The IEEE Internet Initiative, launched in 2015, also supports and facilitates the development of open standards to address cybersecurity and privacy challenges. It works to connect engineers, scientists, industry leaders, and others engaged in an array of technology and industry domains globally, with policy experts to help improve the understanding of technology and its implications and impact on Internet governance issues. By utilizing synergies among its global technical community from many related areas of industry knowledge and expertise, IEEE works to convene neutral platforms for dialog to help address the policy issues related to Internet governance, cybersecurity and privacy.
Another IEEE-SA project underway is IEEE P2413TM – Standard for an Architectural Framework for the Internet of Things (IoT). This overarching architectural framework includes standardization efforts in all the various vertical markets, including medical, in order to integrate them into a larger framework of objects and architecture references, and to better align sensors and IoT devices in a dynamic interoperable system level architecture.

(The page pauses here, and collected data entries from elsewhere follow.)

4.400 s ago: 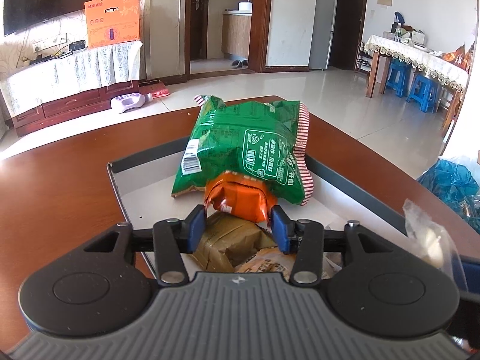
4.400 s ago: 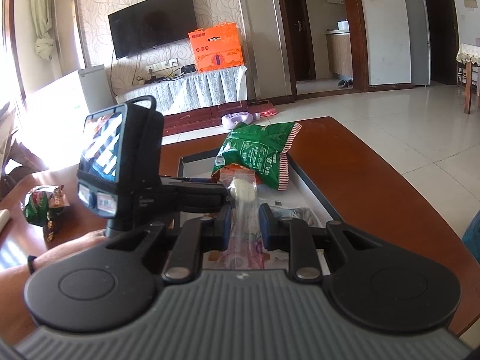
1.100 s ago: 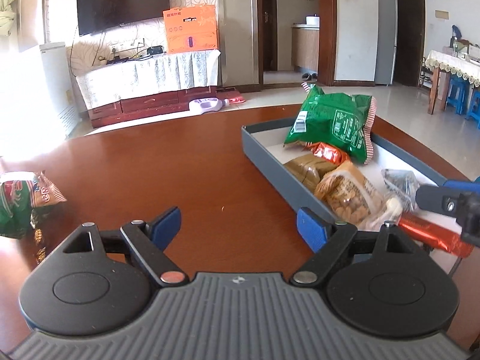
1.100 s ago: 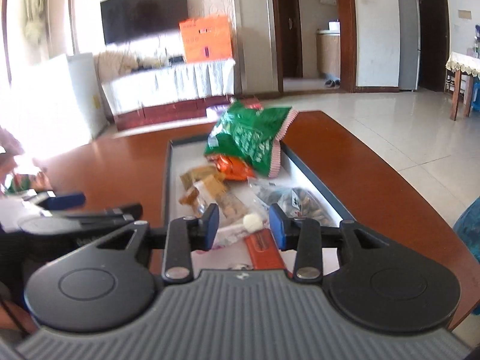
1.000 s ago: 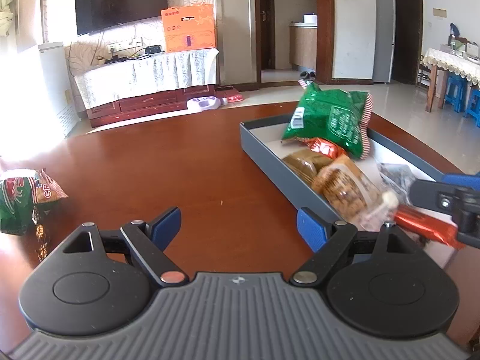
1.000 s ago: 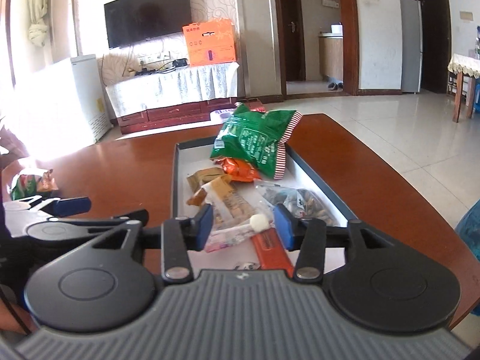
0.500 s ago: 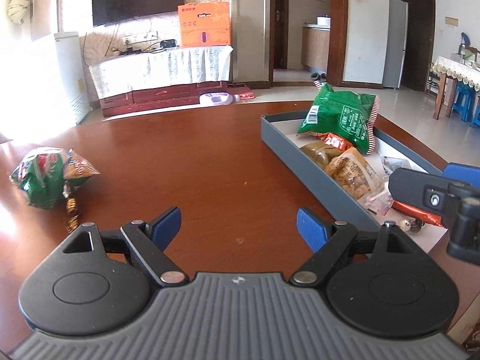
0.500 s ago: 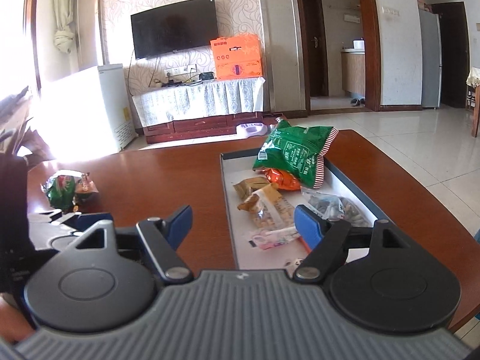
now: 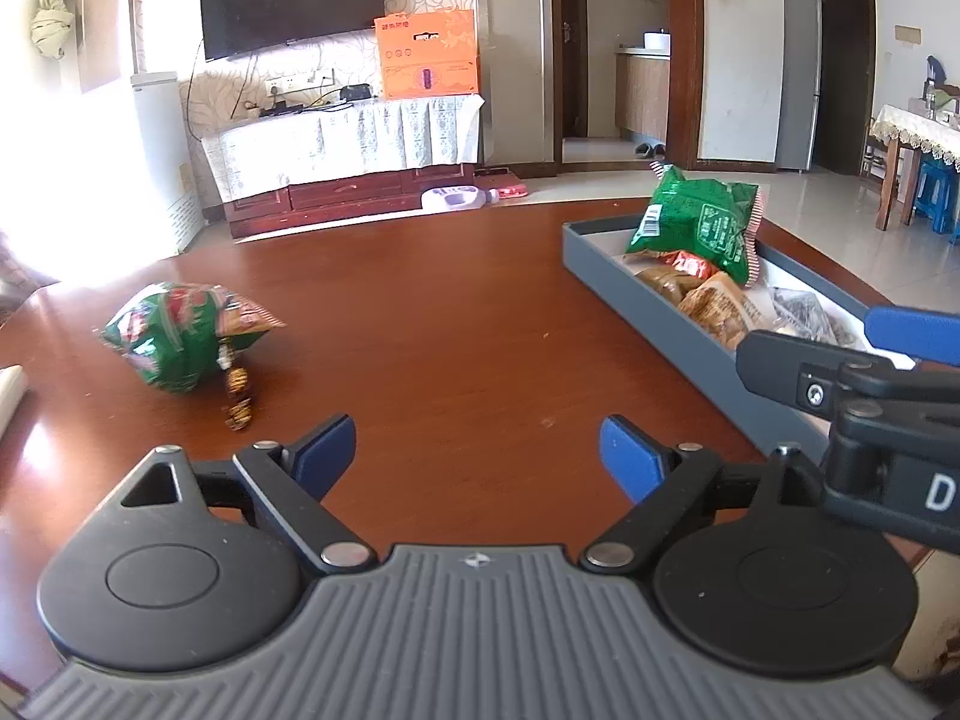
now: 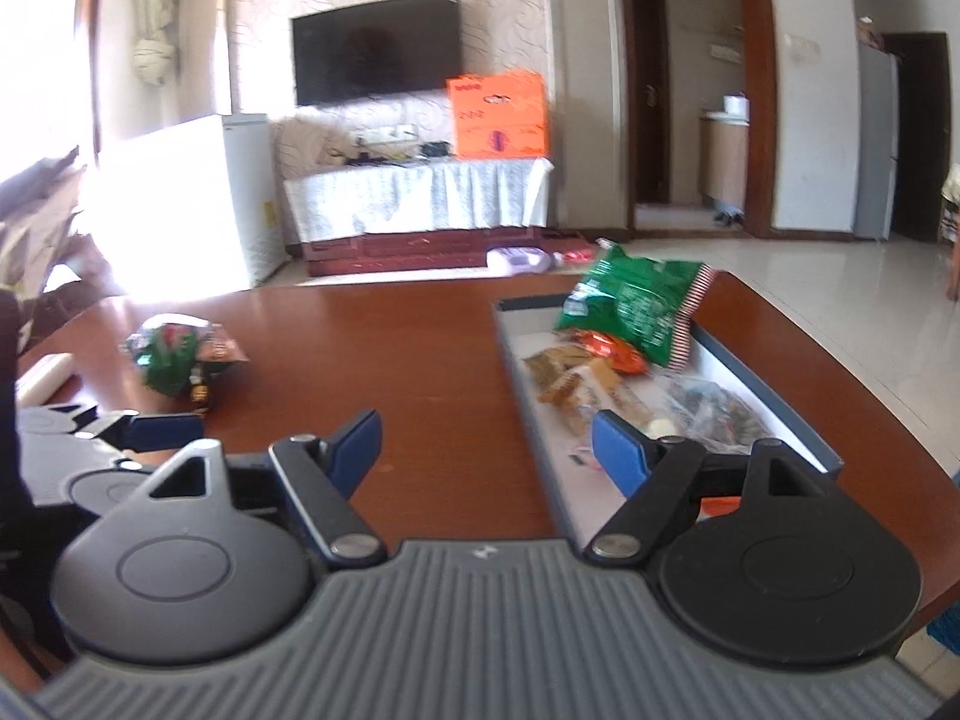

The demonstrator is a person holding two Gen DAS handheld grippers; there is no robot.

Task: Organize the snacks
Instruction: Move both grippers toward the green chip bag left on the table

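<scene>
A grey tray on the right of the brown table holds a big green bag, an orange packet, brown packets and a dark packet. A loose green snack bag lies on the table's left, with a small candy by it. My left gripper hovers over bare table between that bag and the tray; its jaws are opening, nothing between them. My right gripper is at the tray's near left corner, jaws opening and empty.
A white flat object lies at the table's far left. The table's curved edge runs just right of the tray. Something blue sits below the table at the lower right. Beyond the table is open floor and a TV cabinet.
The right gripper let go of a clear packet in the tray and spread wide. Both grippers swung left, away from the tray, bringing the loose green bag closer into view.
</scene>
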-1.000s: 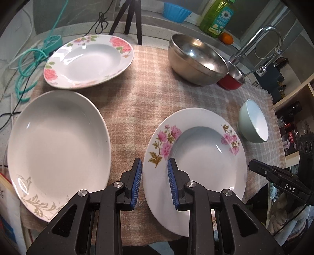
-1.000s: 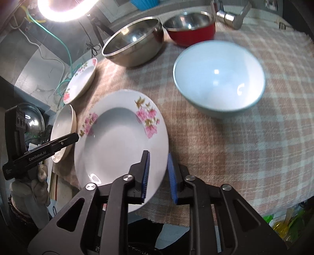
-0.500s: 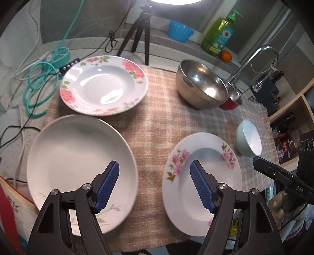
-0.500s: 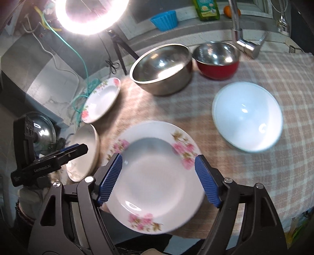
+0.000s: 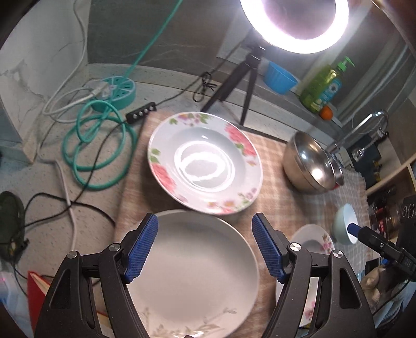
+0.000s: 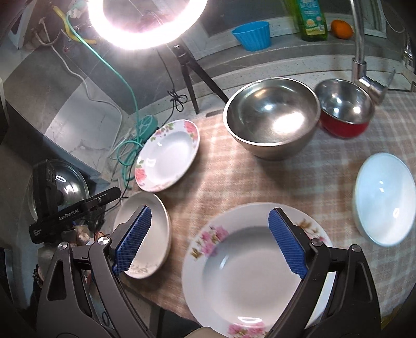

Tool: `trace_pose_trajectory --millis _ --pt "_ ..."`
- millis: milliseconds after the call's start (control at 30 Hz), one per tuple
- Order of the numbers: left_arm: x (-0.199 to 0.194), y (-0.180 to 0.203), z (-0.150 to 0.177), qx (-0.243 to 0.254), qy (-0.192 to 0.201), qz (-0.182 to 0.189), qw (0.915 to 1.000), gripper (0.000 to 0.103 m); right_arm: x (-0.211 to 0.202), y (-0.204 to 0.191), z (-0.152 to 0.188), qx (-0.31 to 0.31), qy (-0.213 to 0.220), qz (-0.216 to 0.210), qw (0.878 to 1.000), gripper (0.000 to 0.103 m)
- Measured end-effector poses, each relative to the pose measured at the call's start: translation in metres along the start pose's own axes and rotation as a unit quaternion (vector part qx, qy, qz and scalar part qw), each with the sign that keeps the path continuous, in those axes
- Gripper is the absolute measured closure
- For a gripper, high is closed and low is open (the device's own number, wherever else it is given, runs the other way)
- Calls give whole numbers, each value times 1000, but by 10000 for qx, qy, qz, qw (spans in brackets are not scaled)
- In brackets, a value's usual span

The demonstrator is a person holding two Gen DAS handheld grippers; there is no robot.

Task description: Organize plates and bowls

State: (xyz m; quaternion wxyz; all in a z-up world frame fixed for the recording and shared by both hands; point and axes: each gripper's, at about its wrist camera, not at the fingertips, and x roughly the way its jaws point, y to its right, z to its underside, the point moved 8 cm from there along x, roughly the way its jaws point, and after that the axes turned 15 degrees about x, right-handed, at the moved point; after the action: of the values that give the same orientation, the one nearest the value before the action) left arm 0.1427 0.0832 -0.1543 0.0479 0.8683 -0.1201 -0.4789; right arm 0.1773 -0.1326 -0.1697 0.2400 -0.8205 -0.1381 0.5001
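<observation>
Plates, three, all on the checked cloth (image 6: 234, 182).
- Plain plate (image 5: 192, 270): lower centre of the left wrist view, directly beneath the left gripper (image 5: 205, 249). Faint grey leaf print on its near rim. In the right wrist view it sits at lower left, partly behind a blue pad.
- Rose plate (image 5: 205, 161): centre of the left view, just beyond the plain plate, rims nearly meeting. Ahead of the left gripper along its pointing line.
- Pink-sprig plate (image 6: 249, 267): lower centre of the right view, under the right gripper (image 6: 210, 239); its near edge overhangs the cloth's front border. Lower right in the left view, partly hidden.

Bowls, three.
- Steel bowl (image 6: 270, 117): upper centre of the right view, beyond the sprig plate.
- Red bowl (image 6: 343, 109): touching or just beside the steel bowl, to its right, under the tap (image 6: 361, 62).
- Pale bowl (image 6: 384, 197): right edge of the right view, near the sprig plate.

Grippers.
- Left: jaws spread wide, nothing between the pads; plain plate below, not touched.
- Right: jaws opening, nothing clamped; sprig plate lies below the gap.

Key relation: each gripper hangs over its own plate, left nearer the plain and rose plates, right nearer the sprig plate and all bowls. Stacking likely starts with a rim grasp from the near edge.

Surroundings: ring light (image 6: 145, 20) on a tripod at top; green cable (image 5: 98, 145) at left; blue cup (image 6: 252, 35), soap bottle (image 6: 312, 18) and orange (image 6: 342, 28) on the ledge.
</observation>
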Motion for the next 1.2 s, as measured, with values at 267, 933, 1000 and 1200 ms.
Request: trace_pose_trajectory --millis 267,933,1000,1200 --pt "13 -38 -23 -71 67 25 9999 28 40 -31 -16 -94 -177 -46 9998 9" --pt "71 -70 -51 -99 -270 165 9994 54 140 -43 -46 310 -756 136 9966 50" --pt "76 -71 -52 -119 -317 235 9991 54 148 -44 -47 302 -800 149 9962 51" --pt "83 -76 -53 -194 -385 230 9988 71 169 -44 -49 317 -958 211 9947 63"
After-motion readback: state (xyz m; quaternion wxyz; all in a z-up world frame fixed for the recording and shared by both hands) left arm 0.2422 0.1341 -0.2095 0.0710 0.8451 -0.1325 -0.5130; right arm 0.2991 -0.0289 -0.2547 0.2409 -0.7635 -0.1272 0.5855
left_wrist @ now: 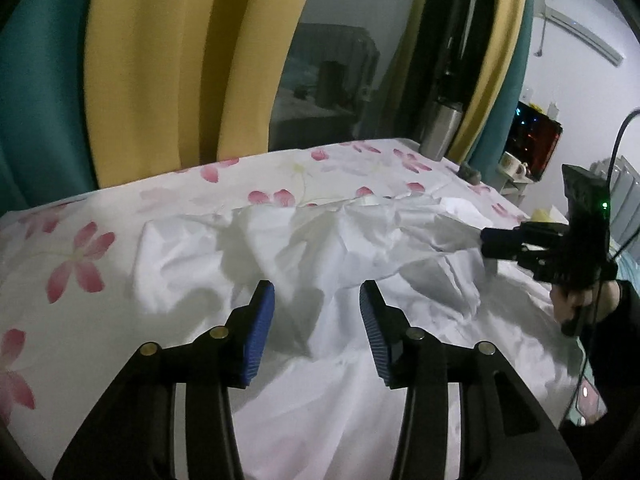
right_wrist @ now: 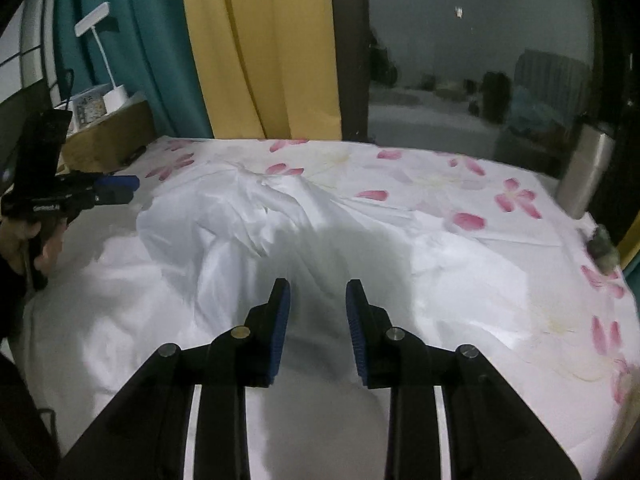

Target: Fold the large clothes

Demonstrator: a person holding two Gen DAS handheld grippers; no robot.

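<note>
A large white garment [left_wrist: 360, 248] lies crumpled on a bed with a pink-flowered sheet [left_wrist: 76, 256]. My left gripper [left_wrist: 318, 300] hovers over its near part, blue pads wide apart, nothing between them. In the right wrist view the garment [right_wrist: 224, 232] spreads from the left across the middle. My right gripper [right_wrist: 318, 300] stands open above a shadowed fold, its pads clear of the cloth. From the left wrist view the right gripper [left_wrist: 486, 240] sits at the garment's right edge, beside a raised fold. In the right wrist view the left gripper [right_wrist: 128, 189] is at the far left, held by a hand [right_wrist: 36, 240].
Yellow and teal curtains [left_wrist: 152, 80] and dark window glass [right_wrist: 460, 60] stand behind the bed. A steel flask [right_wrist: 584, 172] and a small grey object [right_wrist: 602, 248] sit at the bed's far right corner. A white desk lamp [right_wrist: 100, 40] and a wooden box [right_wrist: 108, 136] are at left.
</note>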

Wearable technology is enabling new and innovative healthcare options, and making a considerable impact on how patients will be treated by their healthcare providers today and for the future. The technology is generally recognized as something that can be leveraged in a number of ways and that can improve healthcare outcomes with the added benefit of reducing healthcare costs across the board. The work being done today to ensure the interoperability of medical devices and other wearable technology, as well as in applying appropriate security measures to protect individual privacy, is helping set the stage for a more advanced and effective medical infrastructure that is evolving to better serve patients around the world.